Monday, November 19, 2007

This is justice?

An appeal court in Saudi Arabia has doubled the number of lashes and added a jail sentence as punishment for a woman who was gang-raped.

According to the Arab News newspaper, the 19-year-old woman, who is from Saudi Arabia's Shia minority, was gang-raped 14 times in an attack in an eastern province a year-and-a-half ago.

The young woman, who is married, said she had met with a male acquaintance who had promised to give her back an old photograph of herself. After she met her acquaintance in his car in Qatif, a gang of seven men then attacked and raped both of them.

Seven men from the majority Sunni community were convicted of kidnapping—apparently because prosecutors could not prove rape—and sentenced to prison terms ranging from just under a year to five years. The judges reportedly ignored evidence from a mobile phone video in which the attackers recorded the assault.

But the victim was also punished for violating Saudi Arabia's laws on segregation that forbid unrelated men and women from associating with each other. She was initially sentenced to 90 lashes for being in the car of a strange man. The male victim was also given 90 lashes as punishment.

On appeal, the Arab News reported that the punishment was not reduced but increased to 200 lashes and a six-month prison sentence.

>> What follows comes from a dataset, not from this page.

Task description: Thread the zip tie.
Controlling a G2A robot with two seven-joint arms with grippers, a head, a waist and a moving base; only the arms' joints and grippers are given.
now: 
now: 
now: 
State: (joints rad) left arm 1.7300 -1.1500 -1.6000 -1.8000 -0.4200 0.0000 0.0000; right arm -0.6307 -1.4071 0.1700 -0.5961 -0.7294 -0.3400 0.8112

The rapists also had their prison terms doubled. But the sentences are still low considering they could have faced the death penalty.

The Arab News quoted an official as saying the judges had decided to punish the girl for trying to aggravate and influence the judiciary through the media.

The victim's lawyer was suspended from the case, has had his licence to work confiscated, and faces a disciplinary session.